◆ Work instruction ◆
Each line that contains the string "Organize" counts once; report how many such lines appear in the data, as a number only.

(Source records)
╔══

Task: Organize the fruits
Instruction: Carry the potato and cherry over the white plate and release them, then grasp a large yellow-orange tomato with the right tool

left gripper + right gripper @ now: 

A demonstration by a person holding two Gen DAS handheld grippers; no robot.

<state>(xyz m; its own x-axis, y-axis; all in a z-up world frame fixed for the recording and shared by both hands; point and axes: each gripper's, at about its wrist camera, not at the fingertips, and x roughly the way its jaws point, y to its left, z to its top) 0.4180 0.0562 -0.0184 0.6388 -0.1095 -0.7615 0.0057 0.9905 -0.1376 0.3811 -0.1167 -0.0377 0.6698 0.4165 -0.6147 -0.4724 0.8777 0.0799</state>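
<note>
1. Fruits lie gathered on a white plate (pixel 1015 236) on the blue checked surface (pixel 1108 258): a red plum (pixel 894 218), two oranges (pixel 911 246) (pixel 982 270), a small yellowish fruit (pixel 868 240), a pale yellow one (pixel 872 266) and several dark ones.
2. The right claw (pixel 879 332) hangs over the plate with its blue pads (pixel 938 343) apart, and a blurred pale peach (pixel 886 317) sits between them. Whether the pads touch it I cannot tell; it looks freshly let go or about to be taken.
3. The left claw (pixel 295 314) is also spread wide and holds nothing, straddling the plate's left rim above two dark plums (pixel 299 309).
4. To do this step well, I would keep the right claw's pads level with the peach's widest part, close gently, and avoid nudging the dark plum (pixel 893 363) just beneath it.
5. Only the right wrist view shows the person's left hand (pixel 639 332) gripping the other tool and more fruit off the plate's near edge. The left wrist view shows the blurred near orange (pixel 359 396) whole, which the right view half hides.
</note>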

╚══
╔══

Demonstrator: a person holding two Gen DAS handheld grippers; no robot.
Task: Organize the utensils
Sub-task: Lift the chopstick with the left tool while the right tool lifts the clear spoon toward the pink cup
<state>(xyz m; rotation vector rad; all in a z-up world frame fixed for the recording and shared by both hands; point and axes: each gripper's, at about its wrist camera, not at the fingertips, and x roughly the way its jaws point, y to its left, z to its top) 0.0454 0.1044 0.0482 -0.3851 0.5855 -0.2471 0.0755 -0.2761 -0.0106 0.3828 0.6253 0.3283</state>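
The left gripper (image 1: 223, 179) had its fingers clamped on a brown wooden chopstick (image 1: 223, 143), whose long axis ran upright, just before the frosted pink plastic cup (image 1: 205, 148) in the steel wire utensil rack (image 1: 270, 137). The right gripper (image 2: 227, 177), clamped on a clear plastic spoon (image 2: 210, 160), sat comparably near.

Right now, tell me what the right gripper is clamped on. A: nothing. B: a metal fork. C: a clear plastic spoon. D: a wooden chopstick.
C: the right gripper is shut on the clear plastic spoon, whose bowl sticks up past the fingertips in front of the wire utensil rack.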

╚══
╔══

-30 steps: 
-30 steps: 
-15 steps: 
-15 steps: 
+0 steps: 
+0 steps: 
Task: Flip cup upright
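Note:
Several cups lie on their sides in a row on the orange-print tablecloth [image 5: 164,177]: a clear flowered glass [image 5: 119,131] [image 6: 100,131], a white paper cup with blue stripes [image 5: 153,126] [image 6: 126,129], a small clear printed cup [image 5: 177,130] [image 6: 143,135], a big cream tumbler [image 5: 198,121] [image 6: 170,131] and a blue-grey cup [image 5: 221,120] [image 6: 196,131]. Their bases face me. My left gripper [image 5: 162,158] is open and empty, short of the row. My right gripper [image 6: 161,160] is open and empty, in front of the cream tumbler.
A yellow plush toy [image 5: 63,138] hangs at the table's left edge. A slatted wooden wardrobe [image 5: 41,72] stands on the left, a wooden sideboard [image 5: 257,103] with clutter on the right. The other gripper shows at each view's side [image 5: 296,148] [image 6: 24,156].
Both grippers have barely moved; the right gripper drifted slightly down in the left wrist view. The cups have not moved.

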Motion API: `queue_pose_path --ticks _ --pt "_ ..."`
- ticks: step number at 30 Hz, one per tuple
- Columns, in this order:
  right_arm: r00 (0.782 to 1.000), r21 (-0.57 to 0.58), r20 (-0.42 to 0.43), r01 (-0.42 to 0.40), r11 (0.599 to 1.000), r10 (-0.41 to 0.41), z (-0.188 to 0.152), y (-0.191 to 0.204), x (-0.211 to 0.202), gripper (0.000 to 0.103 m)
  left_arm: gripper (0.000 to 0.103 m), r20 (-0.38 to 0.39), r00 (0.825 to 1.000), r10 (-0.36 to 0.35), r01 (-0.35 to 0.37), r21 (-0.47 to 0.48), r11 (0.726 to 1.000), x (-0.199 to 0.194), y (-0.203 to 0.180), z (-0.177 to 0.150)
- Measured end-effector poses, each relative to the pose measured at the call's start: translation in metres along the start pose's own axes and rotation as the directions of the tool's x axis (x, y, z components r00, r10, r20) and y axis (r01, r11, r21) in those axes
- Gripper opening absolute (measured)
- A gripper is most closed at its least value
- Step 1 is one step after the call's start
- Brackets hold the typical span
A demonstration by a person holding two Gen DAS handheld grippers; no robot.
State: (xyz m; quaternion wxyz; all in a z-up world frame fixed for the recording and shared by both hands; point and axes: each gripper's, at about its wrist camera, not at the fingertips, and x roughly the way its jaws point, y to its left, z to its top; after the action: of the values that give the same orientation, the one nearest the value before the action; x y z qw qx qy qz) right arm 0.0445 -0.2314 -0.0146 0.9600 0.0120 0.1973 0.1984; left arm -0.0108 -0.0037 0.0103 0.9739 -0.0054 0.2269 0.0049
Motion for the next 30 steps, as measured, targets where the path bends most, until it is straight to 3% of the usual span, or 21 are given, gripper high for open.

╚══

◆ Exercise solution ◆
2